The informer smiled over his newspaper, while Cat twisted his mouth ludicrously. "Anyway, I did it," he protested.

"Give you a dime to do it again," Jimmy baited him.

"Don't you know Shakespeare never repeats," said Cat, with sham solemnity.

"But Shakespeare's cat does," retorted Jimmy. "Cat, you are some fraud. Know where you are going? "

"Anyway, I've got a return ticket. Say, boys," he suddenly shouted, "we're there!"

Instantly six eager eyes, which had been giving but fleeting attention to the familiar sand dunes along the seashore, were focused on two landmarks just ahead, indicating the end of the first leg of their journey. One was the century-and-a-half-old stone lighthouse, now in disuse; the other, its modern successor whose revolving light at night guides a host of seacraft through the great strait between Cape Charles and Cape Henry.

"Knapsacks up," yelled Jimmy. "Hurrah, all off for the Cape!"

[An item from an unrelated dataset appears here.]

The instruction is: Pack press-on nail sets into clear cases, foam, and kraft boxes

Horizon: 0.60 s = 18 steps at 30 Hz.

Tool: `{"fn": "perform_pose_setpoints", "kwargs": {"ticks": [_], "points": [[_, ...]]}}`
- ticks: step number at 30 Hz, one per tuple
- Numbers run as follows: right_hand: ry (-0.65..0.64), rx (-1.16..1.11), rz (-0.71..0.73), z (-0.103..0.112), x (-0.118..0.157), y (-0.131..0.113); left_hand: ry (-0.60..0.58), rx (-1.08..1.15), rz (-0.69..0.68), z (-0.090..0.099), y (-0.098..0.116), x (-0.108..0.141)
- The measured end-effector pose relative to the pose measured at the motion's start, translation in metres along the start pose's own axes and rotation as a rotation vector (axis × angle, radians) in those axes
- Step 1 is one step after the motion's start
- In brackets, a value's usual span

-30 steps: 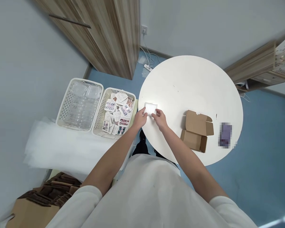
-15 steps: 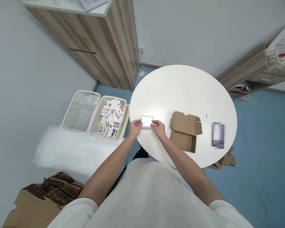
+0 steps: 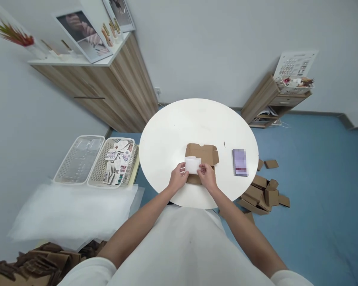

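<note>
Between my two hands is a white wrapped packet (image 3: pixel 192 165), flat and roughly rectangular; whatever is inside it is hidden. My left hand (image 3: pixel 178 177) pinches its left edge. Its right edge is gripped by the fingers of my right hand (image 3: pixel 207 176). Beneath the packet lies a brown cardboard box (image 3: pixel 203 150) with its lid folded back, and the packet covers much of the box's tray. Whether the packet touches the box I cannot tell. To the right on the white round table (image 3: pixel 170 131) is a blurred purple stack (image 3: pixel 240 162).
White baskets stand at left, one with clear plastic cases (image 3: pixel 79 161), the other with printed cards (image 3: pixel 119 159). White sheets (image 3: pixel 74 214) lie nearer me, above flattened cardboard (image 3: pixel 38 264). Several cardboard boxes (image 3: pixel 258 194) sit on the floor at right. A wooden cabinet (image 3: pixel 122 87) stands behind.
Both hands have carried the white packet from the table's left edge rightward to over the open cardboard box. The camera view has shifted, showing more of the cabinet top and the floor boxes.
</note>
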State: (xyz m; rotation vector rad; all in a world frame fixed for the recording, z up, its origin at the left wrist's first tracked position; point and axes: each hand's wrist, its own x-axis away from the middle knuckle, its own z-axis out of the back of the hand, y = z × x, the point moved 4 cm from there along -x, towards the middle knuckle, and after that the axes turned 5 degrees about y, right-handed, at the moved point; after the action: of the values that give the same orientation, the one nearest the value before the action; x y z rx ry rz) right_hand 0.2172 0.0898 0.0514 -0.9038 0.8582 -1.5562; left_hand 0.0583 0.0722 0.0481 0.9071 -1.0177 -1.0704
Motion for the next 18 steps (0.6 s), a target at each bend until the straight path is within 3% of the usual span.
{"fn": "perform_pose_setpoints", "kwargs": {"ticks": [7,13,18], "points": [[-0.093,0.217,-0.015,0.021,0.003,0.037,-0.203,-0.087,-0.023,-0.039,-0.003,0.015],[-0.226,0.305,-0.026,0.015,0.009,0.055,-0.306,-0.381,0.055,-0.045,-0.016,0.019],[-0.309,0.361,-0.029,0.011,0.012,0.061,-0.408,-0.605,-0.038,-0.053,-0.010,0.015]]}}
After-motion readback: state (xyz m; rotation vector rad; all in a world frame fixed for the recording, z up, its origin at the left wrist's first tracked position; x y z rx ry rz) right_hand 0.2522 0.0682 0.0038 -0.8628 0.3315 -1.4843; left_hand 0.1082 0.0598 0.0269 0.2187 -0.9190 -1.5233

In wild excitement, each lad grabbed up the slim roll of luggage lying at his feet, made for the door and bounded out upon the sand. To the right was the vast blue Atlantic; and to the left, over the sand hills, the shores of the Bay of Lynnhaven, ancient site of the Indian village of the Chesapeakes, where, in the year 1607, the doughty adventurers from the good ships Susan Constant, Goodhope, and Discovery, made their first landing before sailing on to what was to be the first permanent settlement of the English in the New World, the famous foundation on the island of Jamestown.